What exactly? The only performant way to expose GPUs to guests while still
allowing them to be used by the host (or multiple guests) for GPUs that don't
have hardware support for partitioning themselves (ie. pretty much all
discrete GPUs) is to replicate the ioctl layer from the host up into the
guest. Any other solution is a non starter if you care about getting the perf
you'd expect from the paravirtualized GPU.

------
Koshkin
Twenty years ago Microsoft wanted to make Java “the best language for Windows
programming.” Today, apparently, they want to make Windows “the best
environment for running Linux.” (This time around they might even succeed.)

------
Grimm1
Yeah, I don't buy the arguments here that Microsoft can extinguish Linux. Or
would want to. Who's going to run Window's servers just to enable wsl? This is
clearly targeted at developers coming back to windows on the PC, the aim is
even stated as such to "enable IDEs" on wsl. I've ran arch, ubuntu and debian
on my various systems, not because I want to but because they have the
superior development environment in the terminal, outside of that Linux still
feels janky and doesn't have any market share because of that.

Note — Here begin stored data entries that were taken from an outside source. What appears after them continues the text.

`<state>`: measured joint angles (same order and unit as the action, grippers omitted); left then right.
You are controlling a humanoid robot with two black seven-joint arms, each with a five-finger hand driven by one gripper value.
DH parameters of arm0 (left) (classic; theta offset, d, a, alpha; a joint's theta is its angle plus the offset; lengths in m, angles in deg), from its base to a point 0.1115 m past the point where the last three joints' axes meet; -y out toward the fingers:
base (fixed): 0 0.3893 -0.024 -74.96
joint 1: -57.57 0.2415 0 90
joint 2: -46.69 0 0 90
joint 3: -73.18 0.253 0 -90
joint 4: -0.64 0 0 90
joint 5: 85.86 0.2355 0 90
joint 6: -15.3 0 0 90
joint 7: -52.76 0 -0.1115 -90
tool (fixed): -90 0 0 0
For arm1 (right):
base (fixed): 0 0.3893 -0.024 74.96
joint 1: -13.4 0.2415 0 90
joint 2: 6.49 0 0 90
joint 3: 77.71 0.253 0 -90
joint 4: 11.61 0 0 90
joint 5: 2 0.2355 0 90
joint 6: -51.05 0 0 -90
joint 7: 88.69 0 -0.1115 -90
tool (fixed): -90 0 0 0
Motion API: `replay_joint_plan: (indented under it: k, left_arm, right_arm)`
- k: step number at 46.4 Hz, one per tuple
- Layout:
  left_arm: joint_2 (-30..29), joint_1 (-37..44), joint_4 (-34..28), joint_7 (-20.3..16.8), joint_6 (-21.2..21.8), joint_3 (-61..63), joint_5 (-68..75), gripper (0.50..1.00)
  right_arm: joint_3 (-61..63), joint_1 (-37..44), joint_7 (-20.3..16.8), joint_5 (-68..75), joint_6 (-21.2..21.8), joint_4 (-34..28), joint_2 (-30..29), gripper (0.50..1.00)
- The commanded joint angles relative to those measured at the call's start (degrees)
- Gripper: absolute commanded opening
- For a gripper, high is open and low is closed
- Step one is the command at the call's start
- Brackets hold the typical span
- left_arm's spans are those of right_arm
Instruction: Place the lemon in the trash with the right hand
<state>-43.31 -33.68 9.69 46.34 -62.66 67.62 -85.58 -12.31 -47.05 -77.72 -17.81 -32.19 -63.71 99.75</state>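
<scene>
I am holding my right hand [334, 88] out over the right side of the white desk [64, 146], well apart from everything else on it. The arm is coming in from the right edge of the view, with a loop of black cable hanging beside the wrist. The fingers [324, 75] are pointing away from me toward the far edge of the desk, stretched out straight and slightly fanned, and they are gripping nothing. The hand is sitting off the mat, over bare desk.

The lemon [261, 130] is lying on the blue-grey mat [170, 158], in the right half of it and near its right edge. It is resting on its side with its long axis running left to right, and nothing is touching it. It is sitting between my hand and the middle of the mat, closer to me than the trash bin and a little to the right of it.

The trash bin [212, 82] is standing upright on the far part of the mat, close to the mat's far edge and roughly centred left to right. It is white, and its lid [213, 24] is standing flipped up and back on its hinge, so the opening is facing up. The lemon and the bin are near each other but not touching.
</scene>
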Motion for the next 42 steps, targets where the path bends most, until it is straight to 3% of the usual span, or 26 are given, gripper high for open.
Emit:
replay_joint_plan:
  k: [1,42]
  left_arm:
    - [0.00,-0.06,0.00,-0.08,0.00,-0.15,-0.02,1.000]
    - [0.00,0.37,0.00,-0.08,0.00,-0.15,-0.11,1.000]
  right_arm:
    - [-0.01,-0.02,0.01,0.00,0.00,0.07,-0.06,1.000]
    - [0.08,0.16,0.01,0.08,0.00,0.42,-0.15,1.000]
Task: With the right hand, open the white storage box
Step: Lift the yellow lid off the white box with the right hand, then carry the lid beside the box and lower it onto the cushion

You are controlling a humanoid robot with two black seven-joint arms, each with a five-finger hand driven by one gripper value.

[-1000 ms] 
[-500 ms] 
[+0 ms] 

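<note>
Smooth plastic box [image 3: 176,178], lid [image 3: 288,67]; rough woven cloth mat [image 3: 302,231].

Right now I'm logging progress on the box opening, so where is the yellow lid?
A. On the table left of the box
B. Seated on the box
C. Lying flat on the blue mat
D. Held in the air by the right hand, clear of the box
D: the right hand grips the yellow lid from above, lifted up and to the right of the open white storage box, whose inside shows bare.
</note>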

Microsoft is making something I've wanted for a while, I can get Linux off my
desktop and laptop do my development and my game playing on Windows and ssh
into my servers for any heavy lifting. This sounds like it will be a great win
for devs.

------
satvikpendem
This is probably a better article directly from Microsoft:
[https://devblogs.microsoft.com/directx/directx-heart-
linux/](https://devblogs.microsoft.com/directx/directx-heart-linux/)

OpenCL, DirectX and CUDA all seem to be available for GPU acceleration on WSL.

One other exciting thing is GPU accelerated GUI Linux apps on Windows. You may
not need an X server anymore. I'm looking forward to using i3 on Windows.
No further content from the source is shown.